Nos partenariats dans le domaine des services mobiles ont permis d’intégrer la communication sur les droits et la santé sexuels et reproductifs et le soutien aux victimes de VBG parmi les aspects essentiels de la réponse d’urgence à la COVID-19.

Dans une crise de l’ampleur de celle que nous traversons, les activistes doivent tout faire pour ne pas perdre l’objectif des yeux et rester concentré·e·s sur les indicateurs d’égalité et d’équité entre les sexes. Leur action est vitale pour que les femmes et les filles ne se voient pas privées de leurs droits fondamentaux : la sécurité, la sûreté, la dignité et l’accès aux services essentiels, y compris à la justice si leurs droits sont bafoués. 

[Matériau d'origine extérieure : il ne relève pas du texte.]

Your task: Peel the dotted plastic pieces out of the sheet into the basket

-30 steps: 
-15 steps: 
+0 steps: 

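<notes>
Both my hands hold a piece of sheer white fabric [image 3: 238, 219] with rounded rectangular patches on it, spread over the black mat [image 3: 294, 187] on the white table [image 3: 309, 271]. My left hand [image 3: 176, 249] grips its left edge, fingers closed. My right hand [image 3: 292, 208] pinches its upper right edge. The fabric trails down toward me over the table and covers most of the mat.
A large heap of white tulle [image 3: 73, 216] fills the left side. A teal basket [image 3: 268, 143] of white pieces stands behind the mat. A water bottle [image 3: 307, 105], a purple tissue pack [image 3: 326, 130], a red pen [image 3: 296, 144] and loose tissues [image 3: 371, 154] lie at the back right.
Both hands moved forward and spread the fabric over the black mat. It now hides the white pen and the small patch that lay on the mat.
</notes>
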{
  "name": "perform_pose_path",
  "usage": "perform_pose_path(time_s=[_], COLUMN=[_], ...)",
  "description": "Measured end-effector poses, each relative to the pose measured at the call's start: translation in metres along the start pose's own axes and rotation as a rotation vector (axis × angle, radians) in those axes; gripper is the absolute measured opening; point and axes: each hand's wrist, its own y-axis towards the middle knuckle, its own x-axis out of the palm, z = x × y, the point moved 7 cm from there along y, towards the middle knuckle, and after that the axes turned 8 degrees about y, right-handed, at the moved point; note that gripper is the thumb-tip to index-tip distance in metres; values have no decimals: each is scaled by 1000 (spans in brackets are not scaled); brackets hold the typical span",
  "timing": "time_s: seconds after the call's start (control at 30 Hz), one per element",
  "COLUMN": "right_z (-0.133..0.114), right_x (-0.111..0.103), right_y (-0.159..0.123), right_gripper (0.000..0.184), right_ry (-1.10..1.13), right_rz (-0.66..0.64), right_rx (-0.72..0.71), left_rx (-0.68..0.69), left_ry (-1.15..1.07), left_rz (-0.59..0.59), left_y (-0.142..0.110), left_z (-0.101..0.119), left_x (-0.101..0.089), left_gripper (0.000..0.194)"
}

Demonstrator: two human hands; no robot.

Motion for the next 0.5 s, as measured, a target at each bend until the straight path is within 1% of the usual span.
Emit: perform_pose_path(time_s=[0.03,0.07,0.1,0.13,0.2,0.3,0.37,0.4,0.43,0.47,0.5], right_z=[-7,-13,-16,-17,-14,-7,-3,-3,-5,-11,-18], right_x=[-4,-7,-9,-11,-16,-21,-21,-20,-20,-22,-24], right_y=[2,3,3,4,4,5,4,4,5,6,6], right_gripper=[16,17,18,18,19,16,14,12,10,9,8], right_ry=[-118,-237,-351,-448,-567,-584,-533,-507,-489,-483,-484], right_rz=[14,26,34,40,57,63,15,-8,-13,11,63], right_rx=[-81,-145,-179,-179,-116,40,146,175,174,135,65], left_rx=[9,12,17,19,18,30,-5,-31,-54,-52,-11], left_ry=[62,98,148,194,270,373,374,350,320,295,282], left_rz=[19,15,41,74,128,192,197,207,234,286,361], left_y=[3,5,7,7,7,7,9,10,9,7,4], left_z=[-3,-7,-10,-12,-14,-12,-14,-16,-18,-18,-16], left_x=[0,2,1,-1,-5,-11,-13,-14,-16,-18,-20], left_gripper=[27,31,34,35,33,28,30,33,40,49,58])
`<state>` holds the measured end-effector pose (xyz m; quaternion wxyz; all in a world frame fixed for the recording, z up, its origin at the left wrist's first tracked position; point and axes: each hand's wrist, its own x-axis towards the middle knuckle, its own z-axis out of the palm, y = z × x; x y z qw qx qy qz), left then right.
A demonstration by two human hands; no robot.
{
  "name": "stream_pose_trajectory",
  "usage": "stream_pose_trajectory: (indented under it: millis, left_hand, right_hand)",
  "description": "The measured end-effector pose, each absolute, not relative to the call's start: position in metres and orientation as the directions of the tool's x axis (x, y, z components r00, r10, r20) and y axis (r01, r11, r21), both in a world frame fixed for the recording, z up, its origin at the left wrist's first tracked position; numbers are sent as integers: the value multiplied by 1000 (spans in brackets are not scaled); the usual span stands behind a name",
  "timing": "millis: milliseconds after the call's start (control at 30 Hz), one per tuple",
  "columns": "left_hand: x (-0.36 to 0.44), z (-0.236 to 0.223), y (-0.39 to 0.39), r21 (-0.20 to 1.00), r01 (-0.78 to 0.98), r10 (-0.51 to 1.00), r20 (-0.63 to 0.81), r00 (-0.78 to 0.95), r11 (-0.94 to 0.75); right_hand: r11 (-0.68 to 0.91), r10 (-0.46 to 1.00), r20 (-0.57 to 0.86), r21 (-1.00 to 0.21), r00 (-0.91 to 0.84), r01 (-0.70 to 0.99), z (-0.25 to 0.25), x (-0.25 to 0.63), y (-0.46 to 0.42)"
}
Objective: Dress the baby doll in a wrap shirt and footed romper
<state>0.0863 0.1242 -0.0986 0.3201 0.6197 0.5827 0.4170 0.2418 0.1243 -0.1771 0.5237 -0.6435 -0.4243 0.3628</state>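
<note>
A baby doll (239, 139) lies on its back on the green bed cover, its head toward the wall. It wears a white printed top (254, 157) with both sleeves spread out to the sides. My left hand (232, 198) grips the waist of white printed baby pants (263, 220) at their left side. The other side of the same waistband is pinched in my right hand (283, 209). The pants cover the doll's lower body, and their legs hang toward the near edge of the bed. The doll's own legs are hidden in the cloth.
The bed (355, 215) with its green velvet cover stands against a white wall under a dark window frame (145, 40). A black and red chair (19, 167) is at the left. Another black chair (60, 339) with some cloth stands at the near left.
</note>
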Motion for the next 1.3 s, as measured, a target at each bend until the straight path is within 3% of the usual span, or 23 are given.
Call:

Talent Jumo, Katswe Sistahood, Zimbabwe

Talent Jumo était initialement une enseignante particulièrement intéressée par les femmes et la santé. En 2005, elle devient la Référente Genre du Programme VIH du Groupe de Travail Communautaire pour la Santé, avant de cofonder en 2007 Young Women’s Leadership Initiative (« Initiative pour le Leadership des Jeunes Femmes »), qui deviendra par la suite Katswe Sistahood. A la tête de Katswe Sistahood depuis 2012, Talent s’engage pour promouvoir les droits des femmes et les familiariser avec la santé sexuelle et reproductive. Elle est également membre de Women for the Global Fund (Femmes pour le Fonds Mondial).